Welcome to text-summarization’s documentation!¶
Contents:
Introduction¶
This project is an auto text summarization build in python with Spacy and Universal Sentence Encoder on Flask framework.
Automatic summarization is the process of shortening a text document with software, in order to create a summary with the major points of the original document. -Wikipedia
This project was inspired by work of Praveen Dubey in Understand Text Summarization and create your own summarizer in python.

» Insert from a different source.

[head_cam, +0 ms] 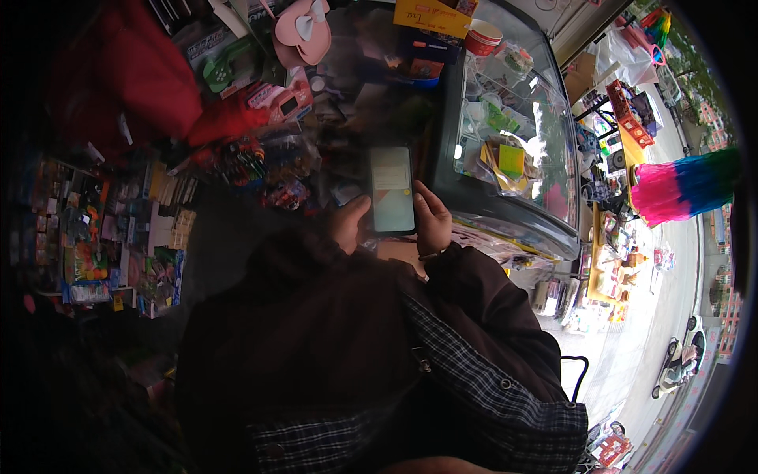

The summarization uses the Universal Sentence Encoder[1] with the deep learning framework of TensorFlow, SpaCy for linguistic and NetworkX for ranking. The project itself is a RestAPI script build with Flask framework.
The algorithm steps are as follows:
Read the given text and splitting it into sentences using SpaCy.
Generate sentences pairs cosine similarity score based on their dimensional vectors with TensorFlow graph and the Universal Sentence Encoder as an embedding layer (see network architecture picture below).
Generate similarity matrix across the sentences and rank them using NetworkX implementation of PageRank.
Sort the rank sentences and pick the top ones according the user’s input.
TensorFlow graph with the Universal Sentence Encoder¶

References¶
[1] Daniel Cer, Yinfei Yang, Sheng-yi Kong, Nan Hua, Nicole Limtiaco, Rhomni St. John, Noah Constant, Mario Guajardo-Céspedes, Steve Yuan, Chris Tar, Yun-Hsuan Sung, Brian Strope, Ray Kurzweil. Universal Sentence Encoder. arXiv:1803.11175, 2018.